The historical accessor is gated behind the historical-mode Cargo feature while the preview surface stabilises. On a bounded namespace the callback fires once per row over the finite result set.

Python

python
batch = (
    client.historical()
        .volatility(["SPX"])
        .query(start=20260105, end=20260109)
)

# `batch` is an Arrow record batch. Lift into pandas, polars,
# or any Arrow-aware downstream.
print(batch.schema, batch.num_rows)

Drive the same analytic from a recorded replay

Replay drives the analytic over a dataset the engine link holds. The replay output equals the live output frame for frame — the replay-equivalence contract, enforced on every commit by a property-test.

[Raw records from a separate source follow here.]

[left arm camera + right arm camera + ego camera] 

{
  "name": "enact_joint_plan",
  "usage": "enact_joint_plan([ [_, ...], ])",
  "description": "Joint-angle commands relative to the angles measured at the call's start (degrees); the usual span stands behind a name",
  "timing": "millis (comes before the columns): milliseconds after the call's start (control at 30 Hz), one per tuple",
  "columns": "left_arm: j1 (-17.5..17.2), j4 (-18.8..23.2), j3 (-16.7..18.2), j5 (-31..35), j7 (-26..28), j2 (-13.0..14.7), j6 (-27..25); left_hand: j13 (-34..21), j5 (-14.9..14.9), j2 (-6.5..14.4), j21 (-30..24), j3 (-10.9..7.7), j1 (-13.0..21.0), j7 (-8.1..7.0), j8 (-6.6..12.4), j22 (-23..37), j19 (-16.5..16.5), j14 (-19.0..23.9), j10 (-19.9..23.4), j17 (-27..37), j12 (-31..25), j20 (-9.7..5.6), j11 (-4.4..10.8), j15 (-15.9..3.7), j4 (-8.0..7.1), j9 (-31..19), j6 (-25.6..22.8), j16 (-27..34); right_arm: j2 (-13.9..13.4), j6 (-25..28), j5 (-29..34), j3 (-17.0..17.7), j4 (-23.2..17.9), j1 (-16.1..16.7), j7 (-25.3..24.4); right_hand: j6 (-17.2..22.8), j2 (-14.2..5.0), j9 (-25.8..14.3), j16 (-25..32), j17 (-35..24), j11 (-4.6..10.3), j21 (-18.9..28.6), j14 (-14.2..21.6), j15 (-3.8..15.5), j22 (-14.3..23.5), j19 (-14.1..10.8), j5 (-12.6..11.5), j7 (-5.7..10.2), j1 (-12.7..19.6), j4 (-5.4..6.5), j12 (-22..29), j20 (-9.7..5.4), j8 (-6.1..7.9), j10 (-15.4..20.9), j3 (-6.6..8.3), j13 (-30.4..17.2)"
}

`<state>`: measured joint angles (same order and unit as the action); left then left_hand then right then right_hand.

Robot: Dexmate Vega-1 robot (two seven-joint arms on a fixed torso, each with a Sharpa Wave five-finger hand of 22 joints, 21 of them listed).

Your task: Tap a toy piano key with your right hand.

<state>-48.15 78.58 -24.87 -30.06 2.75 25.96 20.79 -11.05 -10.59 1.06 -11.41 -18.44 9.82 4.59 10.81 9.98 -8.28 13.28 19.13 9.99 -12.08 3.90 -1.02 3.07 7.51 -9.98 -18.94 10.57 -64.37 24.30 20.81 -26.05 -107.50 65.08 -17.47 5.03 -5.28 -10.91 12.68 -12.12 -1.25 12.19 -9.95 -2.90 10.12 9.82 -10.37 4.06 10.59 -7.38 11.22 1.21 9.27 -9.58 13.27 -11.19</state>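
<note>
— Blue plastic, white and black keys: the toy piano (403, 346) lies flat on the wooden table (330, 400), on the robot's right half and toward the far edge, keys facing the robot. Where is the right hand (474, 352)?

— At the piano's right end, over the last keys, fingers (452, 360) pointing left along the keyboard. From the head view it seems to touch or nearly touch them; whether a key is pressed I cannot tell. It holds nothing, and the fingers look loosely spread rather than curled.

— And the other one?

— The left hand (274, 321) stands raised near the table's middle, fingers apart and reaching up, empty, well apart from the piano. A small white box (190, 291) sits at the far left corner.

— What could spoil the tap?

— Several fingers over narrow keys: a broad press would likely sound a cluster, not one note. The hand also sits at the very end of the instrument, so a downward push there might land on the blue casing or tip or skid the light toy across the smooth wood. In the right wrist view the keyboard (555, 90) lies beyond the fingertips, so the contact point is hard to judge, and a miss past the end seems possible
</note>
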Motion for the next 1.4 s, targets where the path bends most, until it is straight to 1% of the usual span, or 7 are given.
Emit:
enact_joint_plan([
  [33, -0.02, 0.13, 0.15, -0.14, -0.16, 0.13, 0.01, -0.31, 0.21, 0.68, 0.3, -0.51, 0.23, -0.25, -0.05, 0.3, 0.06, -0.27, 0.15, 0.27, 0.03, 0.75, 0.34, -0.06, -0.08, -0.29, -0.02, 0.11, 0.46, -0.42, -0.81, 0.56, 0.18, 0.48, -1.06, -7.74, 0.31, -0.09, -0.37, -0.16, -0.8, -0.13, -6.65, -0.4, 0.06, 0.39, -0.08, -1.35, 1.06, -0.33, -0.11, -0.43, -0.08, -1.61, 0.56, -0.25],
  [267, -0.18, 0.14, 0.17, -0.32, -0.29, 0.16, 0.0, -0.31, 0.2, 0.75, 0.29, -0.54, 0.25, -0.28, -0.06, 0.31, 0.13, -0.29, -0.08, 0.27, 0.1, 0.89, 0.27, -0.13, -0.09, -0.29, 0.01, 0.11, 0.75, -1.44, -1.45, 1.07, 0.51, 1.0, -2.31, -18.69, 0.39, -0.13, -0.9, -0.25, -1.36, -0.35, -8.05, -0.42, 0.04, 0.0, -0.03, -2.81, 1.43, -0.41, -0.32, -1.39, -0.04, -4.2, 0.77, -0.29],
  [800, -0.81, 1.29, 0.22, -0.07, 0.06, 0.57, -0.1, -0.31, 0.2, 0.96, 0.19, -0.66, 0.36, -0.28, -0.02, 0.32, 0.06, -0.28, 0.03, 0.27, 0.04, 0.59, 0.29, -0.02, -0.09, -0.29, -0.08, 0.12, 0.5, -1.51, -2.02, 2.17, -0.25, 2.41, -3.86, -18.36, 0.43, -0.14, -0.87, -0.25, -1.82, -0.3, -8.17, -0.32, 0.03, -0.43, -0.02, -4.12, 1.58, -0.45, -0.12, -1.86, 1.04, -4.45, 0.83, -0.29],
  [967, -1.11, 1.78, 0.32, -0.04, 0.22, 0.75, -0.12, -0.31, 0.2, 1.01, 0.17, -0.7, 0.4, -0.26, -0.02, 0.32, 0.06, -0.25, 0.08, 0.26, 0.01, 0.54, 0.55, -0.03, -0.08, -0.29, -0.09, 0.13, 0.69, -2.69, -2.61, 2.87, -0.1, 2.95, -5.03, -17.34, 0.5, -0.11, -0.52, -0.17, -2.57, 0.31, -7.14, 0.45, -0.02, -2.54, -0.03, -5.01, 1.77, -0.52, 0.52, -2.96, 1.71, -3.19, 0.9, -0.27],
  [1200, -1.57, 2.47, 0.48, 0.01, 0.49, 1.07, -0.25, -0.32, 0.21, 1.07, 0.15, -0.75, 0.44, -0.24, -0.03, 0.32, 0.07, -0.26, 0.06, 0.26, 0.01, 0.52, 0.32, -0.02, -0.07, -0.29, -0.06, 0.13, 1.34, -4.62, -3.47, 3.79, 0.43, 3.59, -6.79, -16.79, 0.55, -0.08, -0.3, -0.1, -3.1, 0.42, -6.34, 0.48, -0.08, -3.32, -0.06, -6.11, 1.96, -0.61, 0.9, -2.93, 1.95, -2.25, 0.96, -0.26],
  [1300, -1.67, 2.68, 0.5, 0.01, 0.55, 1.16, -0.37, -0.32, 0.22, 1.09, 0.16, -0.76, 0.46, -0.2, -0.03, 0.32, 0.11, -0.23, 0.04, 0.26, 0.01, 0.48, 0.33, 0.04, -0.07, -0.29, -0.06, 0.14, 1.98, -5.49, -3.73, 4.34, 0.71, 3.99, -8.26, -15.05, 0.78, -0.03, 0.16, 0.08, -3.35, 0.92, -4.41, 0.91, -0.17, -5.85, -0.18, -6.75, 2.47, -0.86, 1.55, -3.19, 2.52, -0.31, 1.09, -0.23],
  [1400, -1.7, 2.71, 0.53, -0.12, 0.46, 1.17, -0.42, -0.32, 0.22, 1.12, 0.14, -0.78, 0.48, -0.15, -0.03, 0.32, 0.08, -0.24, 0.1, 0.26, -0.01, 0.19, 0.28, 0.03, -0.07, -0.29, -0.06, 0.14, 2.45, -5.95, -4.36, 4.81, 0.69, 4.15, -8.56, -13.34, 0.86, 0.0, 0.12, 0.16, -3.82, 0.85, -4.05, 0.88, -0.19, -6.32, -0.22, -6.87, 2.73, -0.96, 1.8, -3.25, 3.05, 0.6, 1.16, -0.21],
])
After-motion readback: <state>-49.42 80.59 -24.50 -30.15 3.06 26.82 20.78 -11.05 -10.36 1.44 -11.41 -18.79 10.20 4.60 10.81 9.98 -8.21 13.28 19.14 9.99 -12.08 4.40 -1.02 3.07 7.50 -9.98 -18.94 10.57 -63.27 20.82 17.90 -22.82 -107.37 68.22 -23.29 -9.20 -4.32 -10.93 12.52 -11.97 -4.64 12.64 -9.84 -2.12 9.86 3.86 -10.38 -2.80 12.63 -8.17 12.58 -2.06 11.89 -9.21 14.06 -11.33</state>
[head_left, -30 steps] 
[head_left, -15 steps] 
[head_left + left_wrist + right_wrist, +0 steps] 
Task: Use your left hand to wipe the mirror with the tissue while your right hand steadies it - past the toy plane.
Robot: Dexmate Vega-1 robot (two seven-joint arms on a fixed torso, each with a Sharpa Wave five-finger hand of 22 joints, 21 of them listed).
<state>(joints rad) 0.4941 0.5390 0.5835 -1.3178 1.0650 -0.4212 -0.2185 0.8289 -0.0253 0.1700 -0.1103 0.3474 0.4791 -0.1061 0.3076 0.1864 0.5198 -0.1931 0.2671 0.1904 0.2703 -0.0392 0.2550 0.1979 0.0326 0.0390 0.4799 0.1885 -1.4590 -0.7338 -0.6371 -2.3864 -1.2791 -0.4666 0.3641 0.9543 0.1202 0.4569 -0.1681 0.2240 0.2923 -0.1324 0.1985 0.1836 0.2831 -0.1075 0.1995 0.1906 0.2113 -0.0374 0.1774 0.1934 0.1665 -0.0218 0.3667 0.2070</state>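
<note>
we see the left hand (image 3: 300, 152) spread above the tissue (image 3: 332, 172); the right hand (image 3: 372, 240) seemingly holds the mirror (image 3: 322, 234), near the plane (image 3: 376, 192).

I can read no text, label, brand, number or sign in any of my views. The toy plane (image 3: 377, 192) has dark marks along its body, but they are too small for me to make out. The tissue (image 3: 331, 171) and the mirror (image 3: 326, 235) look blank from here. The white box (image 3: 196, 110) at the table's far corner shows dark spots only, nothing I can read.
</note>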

Preview. The snippet below uses the replay-mode Cargo feature. Over the production C-ABI link the call currently requires a dataset-staging entry that is not yet exposed on the public C ABI (a documented follow-up). Run the example today through the in-tree test link (Client::with_link + the in-process engine fixture), which routes the dataset through the engine in-process.

rust
# #[cfg(feature = "replay-mode")]
# fn run(client: kairos::Client) -> Result<(), Box<dyn std::error::Error>> {
use kairos::VolatilityRow;

let sub = client
    .replay()
    .volatility(["SPX"])
    .on_event(|row: &VolatilityRow| println!("{} {}", row.ms_of_day, row.value))?;
# let _ = sub;
# Ok(())
# }

The replay accessor is gated behind the replay-mode Cargo feature while the preview surface stabilises.